Some figures recently published in the “Washington Post” illustrate the problem.
- The U.S. prison population is now more than 2.4 million.
- That number has more than quadrupled since 1980.
- That means more than one out of every 100 American adults is behind bars.
- About 14 percent of the prison population is in federal prison
- The single largest driver in the increase in the federal prison population since 1998 is longer sentences for drug offenders.
- The average inmate in minimum-security federal prison costs $21,000 each year. The average inmate in maximum-security federal prisons costs $33,000 each year. I believe the average cost per prisoner in most European countries would be much higher.
- Federal prison costs are expected to rise to 30 percent of the US Department of Justice’s budget by 2020.
- The most serious charge against 51 percent of those inmates is a drug offense.
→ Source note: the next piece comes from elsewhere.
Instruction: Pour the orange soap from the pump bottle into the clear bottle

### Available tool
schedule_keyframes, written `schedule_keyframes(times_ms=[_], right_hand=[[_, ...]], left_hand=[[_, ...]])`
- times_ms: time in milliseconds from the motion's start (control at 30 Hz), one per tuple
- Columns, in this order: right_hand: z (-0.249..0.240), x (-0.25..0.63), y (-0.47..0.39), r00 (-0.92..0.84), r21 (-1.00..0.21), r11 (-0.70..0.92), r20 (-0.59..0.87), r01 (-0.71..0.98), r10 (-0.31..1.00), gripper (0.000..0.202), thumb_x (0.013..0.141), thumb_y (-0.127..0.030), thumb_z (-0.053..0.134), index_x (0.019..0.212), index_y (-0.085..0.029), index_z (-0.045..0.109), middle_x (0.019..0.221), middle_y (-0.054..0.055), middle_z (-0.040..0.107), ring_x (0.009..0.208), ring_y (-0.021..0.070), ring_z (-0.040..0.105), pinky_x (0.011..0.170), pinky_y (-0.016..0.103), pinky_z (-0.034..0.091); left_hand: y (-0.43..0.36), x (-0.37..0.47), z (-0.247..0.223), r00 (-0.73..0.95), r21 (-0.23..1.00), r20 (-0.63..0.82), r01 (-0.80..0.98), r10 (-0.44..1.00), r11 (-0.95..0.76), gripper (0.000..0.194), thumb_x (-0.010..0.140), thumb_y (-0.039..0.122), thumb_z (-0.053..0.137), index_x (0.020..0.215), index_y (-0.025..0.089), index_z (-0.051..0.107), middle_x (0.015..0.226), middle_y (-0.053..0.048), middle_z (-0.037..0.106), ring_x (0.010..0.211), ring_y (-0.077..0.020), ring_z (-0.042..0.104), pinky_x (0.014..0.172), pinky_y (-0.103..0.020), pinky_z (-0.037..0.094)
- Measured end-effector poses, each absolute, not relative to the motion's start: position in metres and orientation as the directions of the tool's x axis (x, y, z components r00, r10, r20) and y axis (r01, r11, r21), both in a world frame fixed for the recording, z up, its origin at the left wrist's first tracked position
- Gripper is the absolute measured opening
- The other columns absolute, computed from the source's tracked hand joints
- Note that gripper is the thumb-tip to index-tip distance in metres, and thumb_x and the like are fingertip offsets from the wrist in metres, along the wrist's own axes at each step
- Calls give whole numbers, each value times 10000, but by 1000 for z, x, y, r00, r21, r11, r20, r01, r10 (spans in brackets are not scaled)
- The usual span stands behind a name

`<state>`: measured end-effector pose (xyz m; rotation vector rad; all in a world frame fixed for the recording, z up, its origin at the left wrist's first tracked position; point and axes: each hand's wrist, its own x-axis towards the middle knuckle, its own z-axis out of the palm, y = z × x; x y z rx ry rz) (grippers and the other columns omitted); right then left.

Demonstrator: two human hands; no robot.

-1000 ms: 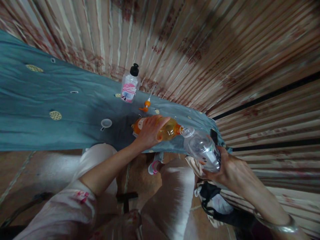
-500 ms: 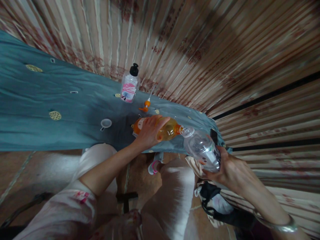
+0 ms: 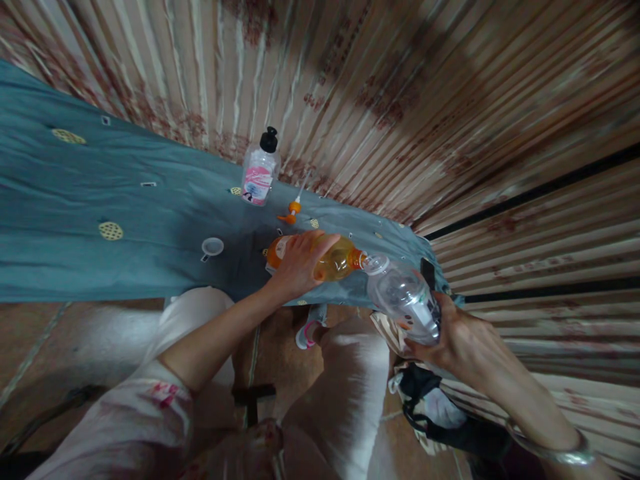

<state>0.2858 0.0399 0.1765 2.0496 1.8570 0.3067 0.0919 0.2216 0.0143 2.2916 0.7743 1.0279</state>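
My left hand [image 3: 297, 261] is wrapped round an orange bottle [image 3: 337, 258], which lies nearly on its side over the blue-green cloth. Its neck points right and meets the mouth of a clear plastic bottle [image 3: 400, 293]. The fingers of my right hand [image 3: 443, 330] close round the base of that clear bottle, which is tilted with its mouth up and to the left. Behind my left hand an orange pump head [image 3: 291, 212] with a thin clear tube lies on the cloth. A clear bottle with a black cap and pink label [image 3: 257, 177] is further back.
A small white strainer or cup [image 3: 213, 247] rests on the cloth [image 3: 50, 200] left of my left hand. Pleated curtains [image 3: 375, 100] hang behind and to the right. A dark object [image 3: 427, 270] lies near the cloth's right end. Below right is a black bag [image 3: 430, 400].
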Motion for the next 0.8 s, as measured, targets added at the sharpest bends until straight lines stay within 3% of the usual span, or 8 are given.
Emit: schedule_keyframes(times_ms=[400, 800], right_hand=[[176, 286, 40, 132, 397, -91, -77, 913, 988, 631, 774, -585, 514, 1148, -79, 479, 581, 63, 633, 525, 263, 636, 477, 310, 412], [178, 284, 40, 138, 379, -94, -90, 921, 986, 628, 781, -590, 501, 1144, -78, 482, 573, 62, 627, 533, 267, 637, 472, 307, 414]], left_hand=[[222, 92, 12, 549, 647, 492, 288, 675, -706, 718, 757, 319, 689, 1396, 250, 369, 1360, -130, 472, 1272, -304, 438, 1050, -482, 341], [222, 92, 13, 549, 642, 496, 291, 673, -710, 715, 747, 257, 678, 1393, 245, 371, 1355, -132, 475, 1264, -311, 445, 1048, -480, 345]])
Only four percent are in for robbery and only one percent is in for homicide.
- The most serious charge against 20 percent of state-prison inmates is a drug offense though it’s still larger than any other single category of offense in state prisons.
One of the reasons for the large prison population in the United States is the so called “war “on drugs, a war that has been going on since the 1970, without victory being in sight, or ever expected.
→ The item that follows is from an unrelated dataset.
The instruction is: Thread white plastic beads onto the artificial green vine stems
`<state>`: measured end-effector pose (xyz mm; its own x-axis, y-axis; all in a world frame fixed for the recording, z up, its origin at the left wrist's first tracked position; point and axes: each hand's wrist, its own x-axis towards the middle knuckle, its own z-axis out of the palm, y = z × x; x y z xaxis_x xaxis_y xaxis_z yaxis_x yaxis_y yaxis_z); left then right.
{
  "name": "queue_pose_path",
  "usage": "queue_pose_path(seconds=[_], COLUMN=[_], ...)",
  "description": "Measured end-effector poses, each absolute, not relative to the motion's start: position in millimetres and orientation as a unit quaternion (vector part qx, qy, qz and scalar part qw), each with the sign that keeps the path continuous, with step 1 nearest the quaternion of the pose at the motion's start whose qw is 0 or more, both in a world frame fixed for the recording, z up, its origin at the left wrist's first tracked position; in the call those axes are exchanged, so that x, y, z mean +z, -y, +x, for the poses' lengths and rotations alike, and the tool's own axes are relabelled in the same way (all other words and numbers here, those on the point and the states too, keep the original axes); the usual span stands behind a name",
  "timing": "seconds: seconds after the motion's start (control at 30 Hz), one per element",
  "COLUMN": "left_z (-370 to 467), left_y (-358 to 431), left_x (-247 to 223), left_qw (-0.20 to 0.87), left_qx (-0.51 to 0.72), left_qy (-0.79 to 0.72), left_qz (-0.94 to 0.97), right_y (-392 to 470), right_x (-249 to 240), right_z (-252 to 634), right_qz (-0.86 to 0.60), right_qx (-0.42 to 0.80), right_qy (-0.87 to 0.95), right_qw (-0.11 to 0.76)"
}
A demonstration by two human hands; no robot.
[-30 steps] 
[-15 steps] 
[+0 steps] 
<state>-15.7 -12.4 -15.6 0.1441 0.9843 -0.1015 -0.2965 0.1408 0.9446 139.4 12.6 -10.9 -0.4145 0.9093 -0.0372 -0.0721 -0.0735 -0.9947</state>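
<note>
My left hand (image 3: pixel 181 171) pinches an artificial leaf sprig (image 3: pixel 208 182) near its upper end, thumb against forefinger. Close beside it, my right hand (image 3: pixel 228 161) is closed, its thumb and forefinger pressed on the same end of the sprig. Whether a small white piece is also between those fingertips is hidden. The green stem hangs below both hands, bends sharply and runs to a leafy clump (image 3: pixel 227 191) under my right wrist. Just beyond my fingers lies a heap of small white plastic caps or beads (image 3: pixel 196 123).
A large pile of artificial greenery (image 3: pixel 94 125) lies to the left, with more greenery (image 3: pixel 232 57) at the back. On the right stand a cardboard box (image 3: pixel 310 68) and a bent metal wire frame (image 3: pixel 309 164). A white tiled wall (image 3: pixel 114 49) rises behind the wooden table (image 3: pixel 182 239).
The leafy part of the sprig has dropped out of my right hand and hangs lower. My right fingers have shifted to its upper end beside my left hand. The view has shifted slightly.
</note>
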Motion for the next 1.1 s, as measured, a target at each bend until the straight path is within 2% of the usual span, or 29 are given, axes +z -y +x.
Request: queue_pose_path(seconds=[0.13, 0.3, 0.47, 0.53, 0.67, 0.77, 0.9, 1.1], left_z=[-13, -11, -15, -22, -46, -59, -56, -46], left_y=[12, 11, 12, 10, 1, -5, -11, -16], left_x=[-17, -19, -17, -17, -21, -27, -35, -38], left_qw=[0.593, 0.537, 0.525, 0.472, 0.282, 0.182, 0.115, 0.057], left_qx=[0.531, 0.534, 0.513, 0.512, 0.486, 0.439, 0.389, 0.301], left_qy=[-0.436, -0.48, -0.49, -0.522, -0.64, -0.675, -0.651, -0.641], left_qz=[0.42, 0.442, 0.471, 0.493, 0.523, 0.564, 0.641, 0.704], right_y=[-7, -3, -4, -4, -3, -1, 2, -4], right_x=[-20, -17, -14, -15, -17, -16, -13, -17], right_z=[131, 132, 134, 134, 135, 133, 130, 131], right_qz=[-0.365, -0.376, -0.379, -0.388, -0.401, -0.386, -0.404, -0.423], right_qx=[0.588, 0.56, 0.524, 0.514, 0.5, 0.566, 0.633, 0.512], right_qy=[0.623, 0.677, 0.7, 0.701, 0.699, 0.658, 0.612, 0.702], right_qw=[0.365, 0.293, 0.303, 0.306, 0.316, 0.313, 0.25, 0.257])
Another is the prevalence of mandatory minimum sentences.
I would be strongly opposed to mandatory sentences, as a general principle, because every offender, and every offence, is different.
I do not believe that a long sentence really relieves the suffering of victims, although it is routine for the media to ask victims and their families, on the steps of the court, after the sentence has been passed, whether they are “satisfied” with the sentence.
This cultivates the false notion that sentences are about a form of vengeance, when, to my mind, the purpose of a prison sentence is to prevent/deter future offences by this particular offender or by another.